Last week I wrote about the dearth of new Christmas songs, but there’s a similar problem with a lack of new Christmas TV. In this case, the conglomeration of the entertainment industry can’t be to blame — there are way more channels now than there used to be. Instead, networks are actually using the lack of new Christmas TV as a marketing tool.
Consider CBS’s Nov. 29 airing of Rudolph the Red-Nosed Reindeer, a special that’s nearly a half-century old and looks it, with primitive animation and a setting where institutionalized bullying goes unquestioned, even by Santa himself. Despite the millions of videos and DVDs sold to people who can now watch it whenever they want, it captured more than 12.6 million viewers willing to sit through (or zap) the commercials to get a fix of televised holiday tradition. I suspect that tradition is behind a lot of what’s going on here. CBS even advertised the broadcast as such, meaning “come gather the family around the TV, and watch this for the umpteenth time.”
Compare that to Ice Age: A Mammoth Christmas, based on a popular children’s animated film franchise, which had its televised world premiere Thanksgiving night. Not only did it fall short of Rudolph with 7.1 million viewers, it was thumped in its time slot by a repeat of The Big Bang Theory. Heavily advertised on FOX and featuring the films’ original voice cast, the special wasn’t great, but it probably would have been better had it not had to be crammed into a half-hour time slot.
Over at the movie theater, meanwhile, it seems like hardly a holiday season goes by without a new cinematic entry to the Christmas canon. This year’s Arthur Christmas boasts a 92% rating on Rotten Tomatoes and has grossed over $33 million in the U.S.’, and seems destined to join this century’s The Polar Express, Elf, and The Grinch in an ever-growing oeuvre.
It seems counterintuitive that in film, where there’s so much more money at stake, producers are more inclined to invest in new properties, while TV viewers have to make do with dusty reruns and the likes of Merry Madagascar.

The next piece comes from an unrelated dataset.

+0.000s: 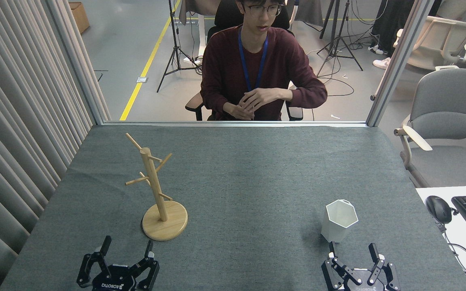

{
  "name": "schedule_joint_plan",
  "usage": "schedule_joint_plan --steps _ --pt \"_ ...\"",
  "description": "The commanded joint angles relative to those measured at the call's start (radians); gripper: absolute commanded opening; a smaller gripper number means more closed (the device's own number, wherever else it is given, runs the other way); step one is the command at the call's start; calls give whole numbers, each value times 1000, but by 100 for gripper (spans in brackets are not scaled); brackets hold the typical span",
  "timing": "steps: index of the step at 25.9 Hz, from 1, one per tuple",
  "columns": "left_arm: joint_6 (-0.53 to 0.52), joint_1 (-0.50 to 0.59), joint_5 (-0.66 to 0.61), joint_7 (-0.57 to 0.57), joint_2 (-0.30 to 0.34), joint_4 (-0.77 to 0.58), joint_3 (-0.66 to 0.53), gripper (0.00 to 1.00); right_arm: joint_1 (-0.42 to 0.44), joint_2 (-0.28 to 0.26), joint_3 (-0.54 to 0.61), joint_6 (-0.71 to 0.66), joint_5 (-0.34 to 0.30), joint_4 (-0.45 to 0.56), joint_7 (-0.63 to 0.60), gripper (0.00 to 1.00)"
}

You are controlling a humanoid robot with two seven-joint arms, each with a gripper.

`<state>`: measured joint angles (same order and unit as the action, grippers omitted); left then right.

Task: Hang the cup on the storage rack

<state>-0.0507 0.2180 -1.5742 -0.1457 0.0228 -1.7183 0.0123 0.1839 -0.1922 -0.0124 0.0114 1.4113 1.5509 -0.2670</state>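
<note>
Grey felt covers the bench (pixel 233 169) from the near edge to the metal rail at the back, where a person (pixel 257 68) sits with hands folded, well clear of the work. Down at the near edge, the right jaws (pixel 353 252) stand spread and empty, fingers pointing up the bench. And look where they point: the cup (pixel 339 220) sits just beyond them, almost dead ahead, a touch toward the left finger, which reaches close to its base. It stands upright, hexagonal mouth open to the ceiling, long axis vertical, narrowing toward the foot. A small nub shows at the far rim, probably the hanging tab, though from here the hole cannot be made out.

Over on the other side, the left jaws (pixel 127 248) are likewise released, holding nothing. Just beyond them and a little to the right stands the storage rack (pixel 158 190), pole upright on its round disc, pegs slanting up and outward, all bare.

So the split is plain: right arm nearest the cup, left arm nearest the rack, and the two objects well apart across the bench. My read is the right arm takes the cup with a short push forward, then carries it leftward to a peg.
</note>
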Motion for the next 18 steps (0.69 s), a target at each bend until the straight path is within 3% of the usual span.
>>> schedule_joint_plan --steps 1,6,13,18 --pt "0 -2 0 0 0 3 0 99 0 -1 0 1 0 0 0 98" --pt "2 1 0 -11 -3 2 0 99 -8 -4 0 6 3 -18 0 98" --pt "6 4 0 -11 -3 -1 0 99 -141 -6 0 7 2 -227 -1 98" --pt "8 8 2 -12 -1 -1 -6 99 -179 -10 0 7 0 -272 -1 98"
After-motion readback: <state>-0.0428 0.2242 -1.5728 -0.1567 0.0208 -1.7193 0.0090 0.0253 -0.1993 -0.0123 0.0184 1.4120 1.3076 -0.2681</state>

But then it’s all about supply and demand. Over the long winter break, parents willing to take the kids to the multiplex will see anything with Santa in it, so there’s no shortage of demand for something new. Whereas when it comes to plunking the kids down in front of the tube for a bit so they can get some wrapping done, most parents probably feel more comfortable with the shows they remember from when they grew up than … well, let’s put it this way: in Mammoth Christmas, Sid the Sloth creates the world’s first star-shaped Christmas tree topper out of snow that he inadvertently packed into his anus.

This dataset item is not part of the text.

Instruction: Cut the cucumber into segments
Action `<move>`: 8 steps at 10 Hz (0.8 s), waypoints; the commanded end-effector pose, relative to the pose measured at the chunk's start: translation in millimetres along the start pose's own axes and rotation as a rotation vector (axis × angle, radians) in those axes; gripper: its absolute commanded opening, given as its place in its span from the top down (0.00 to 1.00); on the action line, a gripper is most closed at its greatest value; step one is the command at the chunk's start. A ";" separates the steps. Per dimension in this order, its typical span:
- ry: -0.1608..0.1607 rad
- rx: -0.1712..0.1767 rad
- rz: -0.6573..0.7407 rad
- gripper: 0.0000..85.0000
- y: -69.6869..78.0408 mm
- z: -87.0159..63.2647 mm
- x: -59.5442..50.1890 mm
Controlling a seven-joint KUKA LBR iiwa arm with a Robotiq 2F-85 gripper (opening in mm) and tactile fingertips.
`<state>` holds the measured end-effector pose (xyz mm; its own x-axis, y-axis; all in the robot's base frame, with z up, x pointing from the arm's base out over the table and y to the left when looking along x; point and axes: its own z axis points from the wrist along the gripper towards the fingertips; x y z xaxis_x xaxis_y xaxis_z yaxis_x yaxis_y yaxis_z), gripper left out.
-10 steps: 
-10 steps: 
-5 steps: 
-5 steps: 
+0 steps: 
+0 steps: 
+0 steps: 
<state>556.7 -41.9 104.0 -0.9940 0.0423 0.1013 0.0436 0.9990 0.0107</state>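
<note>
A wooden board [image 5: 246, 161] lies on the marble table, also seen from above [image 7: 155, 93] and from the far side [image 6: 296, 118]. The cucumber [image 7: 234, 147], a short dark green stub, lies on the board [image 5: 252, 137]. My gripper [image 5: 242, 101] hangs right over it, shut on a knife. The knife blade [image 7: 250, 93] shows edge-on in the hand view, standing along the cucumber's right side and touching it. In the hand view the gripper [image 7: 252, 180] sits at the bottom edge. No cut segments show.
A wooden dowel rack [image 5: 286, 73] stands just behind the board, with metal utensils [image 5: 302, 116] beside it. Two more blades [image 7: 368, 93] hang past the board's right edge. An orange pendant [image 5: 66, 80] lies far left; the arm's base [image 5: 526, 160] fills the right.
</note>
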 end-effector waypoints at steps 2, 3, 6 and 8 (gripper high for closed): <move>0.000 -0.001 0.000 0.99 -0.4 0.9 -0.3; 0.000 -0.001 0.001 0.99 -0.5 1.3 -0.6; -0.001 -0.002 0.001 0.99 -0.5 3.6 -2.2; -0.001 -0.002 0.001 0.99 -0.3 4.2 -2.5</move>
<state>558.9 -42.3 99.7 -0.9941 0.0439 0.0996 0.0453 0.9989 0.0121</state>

It’s also an issue of resources. There’s currently not the infrastructure in place to do what Rankin, Bass, Hanna, and Barbera used to do, so some of today’s movie animation mills are stepping in. But perhaps if 1960s relics like Rudolph, Frosty, and the Grinch were to make more room on the schedule, more producers might find it more worthwhile to expend some effort coming up with their own new entries. Sure, we all love A Charlie Brown Christmas, but its anti-commercialization message is even more of a whistle in a windstorm now than it was then, especially when you can buy a licensed Charlie Brown Christmas Tree (now bent under the weight of its own irony.) Who wouldn’t give that up for a biannual Pixar special, for instance, or something with the imagination of Arthur Christmas or Elf or even Fred Claus? Heck, I’ve defended remakes in this space before, so I’d even take an update of The Little Drummer Boy that isn’t too sad for my son to sit through or a remake of Santa Claus is Comin’ to Town that doesn’t spend quite so much time focusing on Mrs. Claus’s thinly-veiled sexual awakening.
There’s been talk the past few years about how storytelling on television has begun to surpass film in some areas. The holidays are not one of those areas, even though there are multiple themes to work with at this time of year (how about a Channukah or Kwanzaa special, at long last?) But someday, with a little vision and creative risk-taking, they could be.